**TASK DIRECTIONS:** Using the data below, show every line where the word "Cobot" occurs.

Stored items from a collection:
++++++++

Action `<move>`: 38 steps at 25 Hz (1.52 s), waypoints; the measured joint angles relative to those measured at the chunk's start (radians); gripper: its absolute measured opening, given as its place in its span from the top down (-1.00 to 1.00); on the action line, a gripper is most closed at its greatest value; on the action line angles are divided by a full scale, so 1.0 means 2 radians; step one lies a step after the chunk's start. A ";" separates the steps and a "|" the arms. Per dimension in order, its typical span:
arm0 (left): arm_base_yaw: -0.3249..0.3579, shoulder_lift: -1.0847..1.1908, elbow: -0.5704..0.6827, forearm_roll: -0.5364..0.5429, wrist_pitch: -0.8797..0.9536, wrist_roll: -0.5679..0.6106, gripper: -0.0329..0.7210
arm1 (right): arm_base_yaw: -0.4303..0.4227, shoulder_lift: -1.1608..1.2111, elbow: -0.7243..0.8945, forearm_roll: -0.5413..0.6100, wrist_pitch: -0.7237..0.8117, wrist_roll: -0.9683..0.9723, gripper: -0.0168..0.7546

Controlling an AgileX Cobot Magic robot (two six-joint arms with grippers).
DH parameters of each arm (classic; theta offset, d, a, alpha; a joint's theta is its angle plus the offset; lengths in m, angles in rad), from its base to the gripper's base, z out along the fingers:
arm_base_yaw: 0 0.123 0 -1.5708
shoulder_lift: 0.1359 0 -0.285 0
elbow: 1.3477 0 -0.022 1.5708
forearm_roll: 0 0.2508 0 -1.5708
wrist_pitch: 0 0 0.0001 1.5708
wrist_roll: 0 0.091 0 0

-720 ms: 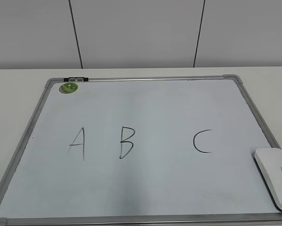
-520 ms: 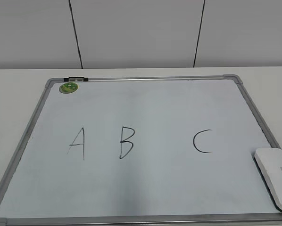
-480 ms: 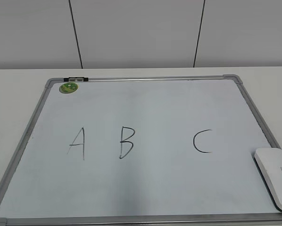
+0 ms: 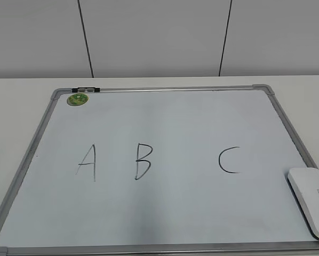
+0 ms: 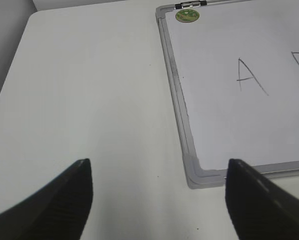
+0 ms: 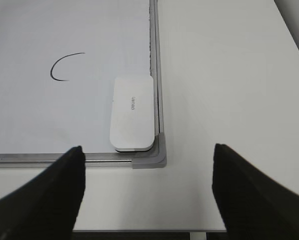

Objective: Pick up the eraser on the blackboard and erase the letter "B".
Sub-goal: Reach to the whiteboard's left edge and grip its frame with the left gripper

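Left gripper (image 5: 158,192): jaws spread wide, nothing between them; it hangs over bare table off the board's near-left corner cap — seen only in the left wrist view.
Table (image 4: 13,101): white, flat; it carries the board and shows bare on both sides of it.
Blackboard (image 4: 26,162): white surface in a grey frame with rounded corner caps, lying flat on the table.
Green magnet (image 4: 77,98): round, on the board surface at the far-left corner, just below the frame.
Black clip (image 4: 85,89): on the far frame rail, just above the magnet.
Letter "A" (image 4: 88,161): left of centre, well apart from the magnet.
Letter "B" (image 4: 142,161): near the board's middle, between "A" and "C"; strokes whole, nothing over or beside it.
Letter "C" (image 4: 229,160): right of centre, between "B" and the eraser.
Eraser (image 4: 311,198): flat white block lying on the board surface in the near-right corner, long side just beside the right frame rail, small grey print on top; nothing touches it.
Right gripper (image 6: 147,192): jaws wide apart and empty, hanging near the board's near-right corner, with the eraser ahead of the gap — not shown in the exterior view.
Wall (image 4: 154,37): pale panels with dark vertical seams behind the table's far edge.
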 joint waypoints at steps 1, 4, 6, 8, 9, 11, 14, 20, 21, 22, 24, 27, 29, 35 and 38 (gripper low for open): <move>0.000 0.003 -0.002 0.000 0.000 0.000 -0.70 | 0.000 0.000 0.000 0.000 0.000 0.000 -0.56; 0.000 0.033 -0.020 0.000 -0.003 0.000 -0.69 | 0.000 0.000 0.000 0.000 0.000 0.000 -0.56; 0.000 0.077 -0.028 -0.001 -0.008 0.000 -0.68 | 0.000 0.000 0.000 0.000 0.000 0.000 -0.56; 0.000 0.124 -0.034 -0.006 -0.017 0.000 -0.67 | 0.000 0.000 0.000 0.000 0.000 0.000 -0.56; 0.000 0.149 -0.035 -0.012 -0.024 0.000 -0.66 | 0.000 0.000 0.000 0.000 0.000 0.000 -0.56; 0.000 0.194 -0.037 -0.027 -0.055 0.000 -0.64 | 0.000 0.000 0.000 0.000 0.000 0.000 -0.56; 0.000 0.268 -0.039 -0.044 -0.104 0.000 -0.59 | 0.000 0.000 0.000 0.000 0.000 0.000 -0.56; 0.000 0.419 -0.063 -0.049 -0.152 0.000 -0.47 | 0.000 0.000 0.000 0.000 0.000 0.000 -0.56; 0.000 0.445 -0.072 -0.049 -0.158 0.000 -0.47 | 0.000 0.000 0.000 0.000 0.000 0.000 -0.56; 0.000 0.468 -0.080 -0.049 -0.165 0.002 -0.46 | 0.000 0.000 0.000 0.000 0.000 0.000 -0.56; 0.000 0.520 -0.103 -0.050 -0.172 0.011 -0.45 | 0.000 0.000 0.000 0.000 0.000 0.000 -0.56; 0.000 0.592 -0.145 -0.051 -0.175 0.016 -0.45 | 0.000 0.000 0.000 0.000 0.000 0.000 -0.56; 0.000 0.638 -0.174 -0.052 -0.175 0.016 -0.45 | 0.000 0.000 0.000 0.000 0.000 0.000 -0.56; 0.000 0.775 -0.262 -0.055 -0.148 0.017 -0.36 | 0.000 0.000 0.000 0.000 0.000 0.000 -0.56; 0.000 0.829 -0.295 -0.058 -0.143 0.018 -0.21 | 0.000 0.000 0.000 0.000 0.000 0.000 -0.56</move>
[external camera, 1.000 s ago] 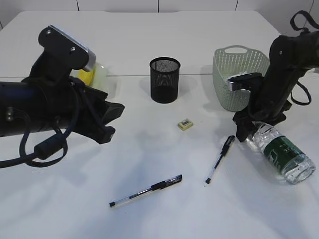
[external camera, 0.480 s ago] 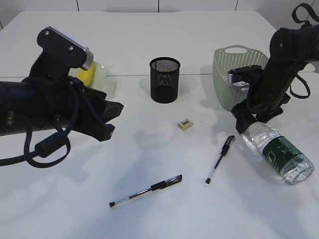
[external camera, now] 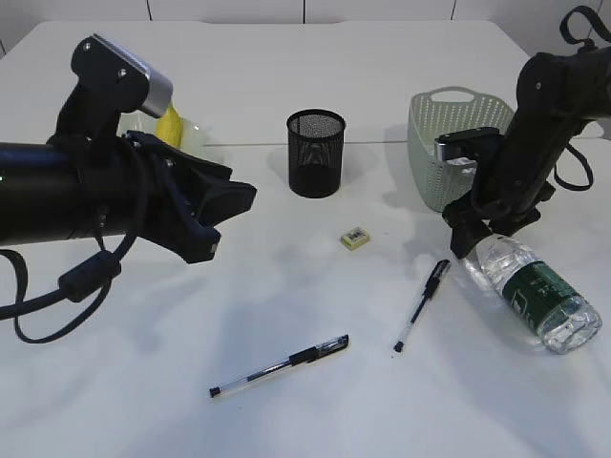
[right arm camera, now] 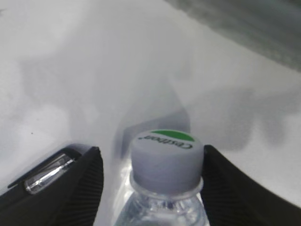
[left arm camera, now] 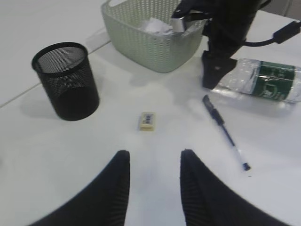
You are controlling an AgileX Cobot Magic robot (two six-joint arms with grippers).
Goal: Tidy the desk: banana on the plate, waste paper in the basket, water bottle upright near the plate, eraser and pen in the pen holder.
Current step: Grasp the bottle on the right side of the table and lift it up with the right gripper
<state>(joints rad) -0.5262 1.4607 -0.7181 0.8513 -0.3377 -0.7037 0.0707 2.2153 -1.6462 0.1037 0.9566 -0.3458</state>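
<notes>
The clear water bottle (external camera: 537,293) with a green label lies on its side at the right. My right gripper (external camera: 468,246) is open and straddles its grey cap (right arm camera: 165,157); the right finger touches the cap, the left stands off. My left gripper (left arm camera: 154,155) is open and empty, short of the yellow eraser (left arm camera: 147,121), which lies loose on the table (external camera: 354,238). Two black pens (external camera: 421,305) (external camera: 282,364) lie on the table. The banana (external camera: 170,124) rests on the pale plate (external camera: 199,143), half hidden behind my left arm. Waste paper (left arm camera: 157,26) sits in the green basket (external camera: 458,143).
The black mesh pen holder (external camera: 315,153) stands at the back centre, left of the basket. One pen (right arm camera: 44,176) lies right beside my right gripper's left finger. The white table (external camera: 315,57) runs far back behind the holder.
My left arm has swung right toward the table's middle and its jaws have narrowed a little. My right gripper shifted slightly at the bottle's cap and narrowed; the bottle has not moved.
</notes>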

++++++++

**TASK OUTPUT:**
Controlling an AgileX Cobot Magic robot (two six-joint arms with grippers).
You are controlling an AgileX Cobot Magic robot (two six-joint arms with grippers).

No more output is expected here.